Local officials and department leaders say many of these incidents occur along the Trans-Canada Highway (Highway 1) corridor, a busy commuter route to Winnipeg. The RM and local news reporting have identified specific hot zones in the municipality — including Highway 1 near Dufresne and the intersection of Highway 1 and PR 206 — where higher-speed collisions have been frequent. Fire Chief Allan Rau says the combination of high speeds and icy winter roads keeps the department’s three stations (Lorette, Landmark and Ste. Geneviève) busy throughout the year.
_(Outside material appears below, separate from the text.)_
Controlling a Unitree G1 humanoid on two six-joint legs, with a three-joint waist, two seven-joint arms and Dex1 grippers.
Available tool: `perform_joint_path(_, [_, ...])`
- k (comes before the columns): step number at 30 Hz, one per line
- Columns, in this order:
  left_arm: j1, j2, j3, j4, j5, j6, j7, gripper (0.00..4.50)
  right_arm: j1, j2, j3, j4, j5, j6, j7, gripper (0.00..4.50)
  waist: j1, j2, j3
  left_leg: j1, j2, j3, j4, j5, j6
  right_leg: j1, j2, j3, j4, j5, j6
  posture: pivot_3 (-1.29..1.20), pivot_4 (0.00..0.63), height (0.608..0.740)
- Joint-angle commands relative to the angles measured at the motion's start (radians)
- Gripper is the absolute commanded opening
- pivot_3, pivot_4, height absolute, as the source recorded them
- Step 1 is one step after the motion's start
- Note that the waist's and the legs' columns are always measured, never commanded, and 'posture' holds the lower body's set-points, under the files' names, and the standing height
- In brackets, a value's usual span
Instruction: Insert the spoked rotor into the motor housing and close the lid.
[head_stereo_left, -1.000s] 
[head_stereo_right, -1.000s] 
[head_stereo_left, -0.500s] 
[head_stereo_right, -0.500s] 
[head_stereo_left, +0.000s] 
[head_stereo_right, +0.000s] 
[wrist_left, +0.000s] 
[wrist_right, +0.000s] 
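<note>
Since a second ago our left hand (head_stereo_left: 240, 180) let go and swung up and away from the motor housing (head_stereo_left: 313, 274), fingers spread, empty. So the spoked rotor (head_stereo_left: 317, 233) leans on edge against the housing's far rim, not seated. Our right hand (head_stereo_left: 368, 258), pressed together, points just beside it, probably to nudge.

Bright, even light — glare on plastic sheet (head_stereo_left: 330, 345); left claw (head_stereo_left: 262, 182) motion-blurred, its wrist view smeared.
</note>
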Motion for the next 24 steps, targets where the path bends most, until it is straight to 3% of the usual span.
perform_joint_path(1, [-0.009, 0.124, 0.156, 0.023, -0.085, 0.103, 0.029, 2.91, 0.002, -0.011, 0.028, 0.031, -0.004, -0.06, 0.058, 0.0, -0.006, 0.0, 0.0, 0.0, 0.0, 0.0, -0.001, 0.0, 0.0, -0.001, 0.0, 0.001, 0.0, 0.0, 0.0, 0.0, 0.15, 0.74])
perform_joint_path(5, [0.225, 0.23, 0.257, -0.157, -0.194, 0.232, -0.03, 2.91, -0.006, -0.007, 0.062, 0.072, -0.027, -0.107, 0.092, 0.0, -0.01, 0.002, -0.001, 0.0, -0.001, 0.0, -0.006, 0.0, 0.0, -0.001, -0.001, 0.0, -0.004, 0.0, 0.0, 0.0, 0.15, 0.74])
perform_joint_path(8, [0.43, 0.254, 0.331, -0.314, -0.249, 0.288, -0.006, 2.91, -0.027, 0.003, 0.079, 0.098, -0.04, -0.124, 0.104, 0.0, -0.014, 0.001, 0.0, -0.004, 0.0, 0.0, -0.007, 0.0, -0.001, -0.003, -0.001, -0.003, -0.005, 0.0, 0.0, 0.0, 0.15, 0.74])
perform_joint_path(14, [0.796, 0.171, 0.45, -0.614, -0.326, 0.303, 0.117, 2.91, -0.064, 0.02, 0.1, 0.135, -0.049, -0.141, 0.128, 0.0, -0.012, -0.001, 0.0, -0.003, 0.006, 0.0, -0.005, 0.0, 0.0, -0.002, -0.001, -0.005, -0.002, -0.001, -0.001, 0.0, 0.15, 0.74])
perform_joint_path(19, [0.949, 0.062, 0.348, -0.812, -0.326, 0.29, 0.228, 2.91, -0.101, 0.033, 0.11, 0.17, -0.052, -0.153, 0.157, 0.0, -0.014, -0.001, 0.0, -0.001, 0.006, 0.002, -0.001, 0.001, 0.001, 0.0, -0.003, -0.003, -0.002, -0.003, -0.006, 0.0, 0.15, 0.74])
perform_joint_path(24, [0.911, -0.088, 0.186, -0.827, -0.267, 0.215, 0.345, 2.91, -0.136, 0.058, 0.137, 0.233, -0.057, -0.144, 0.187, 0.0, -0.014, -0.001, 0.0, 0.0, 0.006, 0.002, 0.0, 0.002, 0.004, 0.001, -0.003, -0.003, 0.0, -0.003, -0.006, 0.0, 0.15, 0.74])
The high number of highway responses has shifted departmental priorities and spending. The department — staffed by more than 40 paid-on-call members — is now directing funds toward technical-rescue gear and training. As reported in SteinbachOnline, the department is looking at purchasing vehicle-stabilization struts and investing in live training facilities to improve vehicle-extrication capabilities.

There is also concern for the safety of firefighters working at crash scenes on busy roads. In a 2022 Global News interview, Chief Rau warned that drivers often pass active scenes at high speed, creating close calls for responders. More recently, CBC has reported multi-vehicle crashes and closures on stretches of Highway 1, underscoring the broader highway safety risks that affect both drivers and first responders. Council and provincial road-safety stakeholders are increasingly being asked to consider engineering and enforcement measures to reduce those risks.

Rising apparatus costs add to the pressure on municipal budgets: the department and RM council say purchases such as stabilization equipment must now compete with ever-higher prices for fire trucks and pumpers, which have exceeded $1 million in recent years.